Petruk dan panakawan yang lain (Semar, Gareng dan Bagong) selalu hidup di dalam suasana kerukunan sebagai satu keluarga. Bila tidak ada kepentingan yang istimewa, mereka tidak pernah berpisah satu sama lain. Mengenai Punakawan, punakawan berarti ”kawan yang menyaksikan” atau pengiring. Saksi dianggap sah, apabila terdiri dari dua orang, yang terbaik apabila saksi tersebut terdiri dari orang-orang yang bukan sekeluarga. Sebagai saksi seseorang harus dekat dan mengetahui sesuatu yang harus disaksikannya. Di dalam pedalangan, saksi atau punakawan itu memang hanya terdiri dari dua orang, yaitu Semar dan Bagong bagi trah Witaradya.

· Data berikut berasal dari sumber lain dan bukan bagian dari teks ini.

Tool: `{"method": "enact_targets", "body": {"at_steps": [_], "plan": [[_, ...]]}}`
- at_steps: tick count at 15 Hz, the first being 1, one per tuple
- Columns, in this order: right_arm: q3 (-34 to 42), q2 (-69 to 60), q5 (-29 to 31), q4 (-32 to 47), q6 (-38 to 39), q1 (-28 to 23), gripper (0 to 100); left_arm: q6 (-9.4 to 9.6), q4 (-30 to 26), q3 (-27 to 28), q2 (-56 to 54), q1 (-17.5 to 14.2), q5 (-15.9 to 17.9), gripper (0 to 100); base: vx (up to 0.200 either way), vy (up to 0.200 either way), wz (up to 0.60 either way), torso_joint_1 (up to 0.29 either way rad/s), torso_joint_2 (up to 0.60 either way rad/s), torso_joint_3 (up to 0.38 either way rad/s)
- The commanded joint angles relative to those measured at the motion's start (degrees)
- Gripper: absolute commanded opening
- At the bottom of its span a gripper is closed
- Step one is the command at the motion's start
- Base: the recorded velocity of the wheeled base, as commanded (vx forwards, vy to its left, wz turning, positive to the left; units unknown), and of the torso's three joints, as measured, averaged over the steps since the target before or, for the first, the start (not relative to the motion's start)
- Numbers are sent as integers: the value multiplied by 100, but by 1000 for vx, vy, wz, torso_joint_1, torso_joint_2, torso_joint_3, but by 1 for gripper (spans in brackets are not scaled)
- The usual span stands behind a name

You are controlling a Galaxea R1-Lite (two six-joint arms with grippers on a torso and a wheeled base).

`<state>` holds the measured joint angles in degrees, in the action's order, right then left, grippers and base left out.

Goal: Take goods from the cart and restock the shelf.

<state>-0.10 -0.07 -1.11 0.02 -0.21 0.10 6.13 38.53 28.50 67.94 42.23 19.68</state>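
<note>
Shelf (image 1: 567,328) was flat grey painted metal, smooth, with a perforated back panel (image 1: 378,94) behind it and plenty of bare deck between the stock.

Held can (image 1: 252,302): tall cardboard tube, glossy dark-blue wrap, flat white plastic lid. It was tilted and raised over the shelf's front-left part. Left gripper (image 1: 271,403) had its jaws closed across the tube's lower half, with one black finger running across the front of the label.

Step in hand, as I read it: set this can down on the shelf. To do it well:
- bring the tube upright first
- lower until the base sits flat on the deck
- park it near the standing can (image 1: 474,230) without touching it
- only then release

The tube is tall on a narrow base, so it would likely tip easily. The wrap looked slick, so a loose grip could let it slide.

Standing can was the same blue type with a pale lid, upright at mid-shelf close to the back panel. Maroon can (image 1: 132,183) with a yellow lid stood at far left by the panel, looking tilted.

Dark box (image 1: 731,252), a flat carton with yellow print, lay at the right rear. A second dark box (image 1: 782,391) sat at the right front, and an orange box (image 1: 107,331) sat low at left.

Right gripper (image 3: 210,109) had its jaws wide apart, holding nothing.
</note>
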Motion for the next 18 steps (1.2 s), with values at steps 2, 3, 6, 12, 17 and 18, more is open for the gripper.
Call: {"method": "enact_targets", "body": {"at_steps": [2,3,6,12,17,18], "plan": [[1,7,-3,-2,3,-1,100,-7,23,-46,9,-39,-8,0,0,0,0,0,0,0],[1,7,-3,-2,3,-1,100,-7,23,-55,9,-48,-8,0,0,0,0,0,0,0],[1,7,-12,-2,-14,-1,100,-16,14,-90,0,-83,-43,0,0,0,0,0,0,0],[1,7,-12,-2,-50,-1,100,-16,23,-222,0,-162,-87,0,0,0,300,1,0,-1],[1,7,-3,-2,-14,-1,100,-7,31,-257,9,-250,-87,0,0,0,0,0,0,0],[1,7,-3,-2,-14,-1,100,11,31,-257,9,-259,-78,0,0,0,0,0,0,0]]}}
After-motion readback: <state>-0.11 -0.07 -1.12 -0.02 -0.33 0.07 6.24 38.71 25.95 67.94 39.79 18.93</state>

Sebelum Sanghyang Ismaya menjelma dalam diri cucunya yang bernama Smarasanta (Semar), kecuali Semar dengan Bagong yang tercipta dari bayangannya, mereka kemudian mendapatkan Gareng/Bambang Sukodadi dan Petruk/Bambang Panyukilan. Setelah Batara Ismaya menjelma kepada Janggan Smarasanta (menjadi Semar), maka Gareng dan Petruk tetap menggabungkan diri kepada Semar dan Bagong. Disinilah saat mulai adanya punakawan yang terdiri dari empat orang dan kemudian mendapat sebutan dengan nama parepat/prapat.
Raden Wisanggeni selaku Grand Design
(weruh sak durunge winarah)
WISANGGENI
Bambang Wisanggeni adalah nama seorang tokoh pewayangan Jawa. Tokoh ini merupakan sisipan dalam kisah Mahabharata versi pewayangan, karena kisahnya tidak terdapat dalam naskah wiracarita Mahabharata karya Krishna Dwaipayana Byasa dari India, dan nama "Wisanggeni" tidak ditemukan dalam naskah Mahabharata berbahasa Sanskerta (terjemahan Kisari Mohan Ganguli). Tokoh Wisanggeni diciptakan khusus oleh pujangga Jawa untuk kisah pewayangan. Dalam kisah pewayangan, ia dikenal sebagai putra Arjuna yang lahir dari seorang bidadari bernama Batari Dresanala, putri Batara Brama. Wisanggeni merupakan tokoh istimewa dalam pewayangan Jawa. Ia dikenal pemberani, tegas dalam bersikap, serta memiliki kesaktian luar biasa.
Kisah kelahiran Wisanggeni diawali dengan kecemburuan Dewasrani, putra Batari Durga terhadap Arjuna yang telah menikahi Batari Dresanala. Dewasrani merengek kepada ibunya supaya memisahkan perkawinan mereka. Durga pun menghadap kepada suaminya, yaitu Batara Guru, raja para dewa. Atas desakan Durga, Batara Guru pun memerintahkan agar Batara Brama menceraikan Arjuna dan Dresanala. Keputusan ini ditentang oleh Batara Narada selaku penasihat Batara Guru. Ia pun mengundurkan diri dan memilih membela Arjuna.
Brama yang telah kembali ke kahyangannya segera menyuruh Arjuna pulang ke alam dunia dengan alasan Dresanala hendak dijadikan Batara Guru sebagai penari di kahyangan utama. Arjuna pun menurut tanpa curiga. Setelah Arjuna pergi, Brama pun menghajar Dresanala untuk mengeluarkan janin yang dikandungnya secara paksa.
Dresanala pun melahirkan sebelum waktunya. Durga dan Dewasrani datang menjemputnya, sementara Brama membuang cucunya sendiri yang baru lahir itu ke dalam kawah Candradimuka, di Gunung Jamurdipa.
Narada diam-diam mengawasi semua kejadian tersebut. Ia pun membantu bayi Dresanala tersebut keluar dari kawah. Secara ajaib, bayi itu telah tumbuh menjadi seorang pemuda. Narada memberinya nama Wisanggeni, yang bermakna racun api.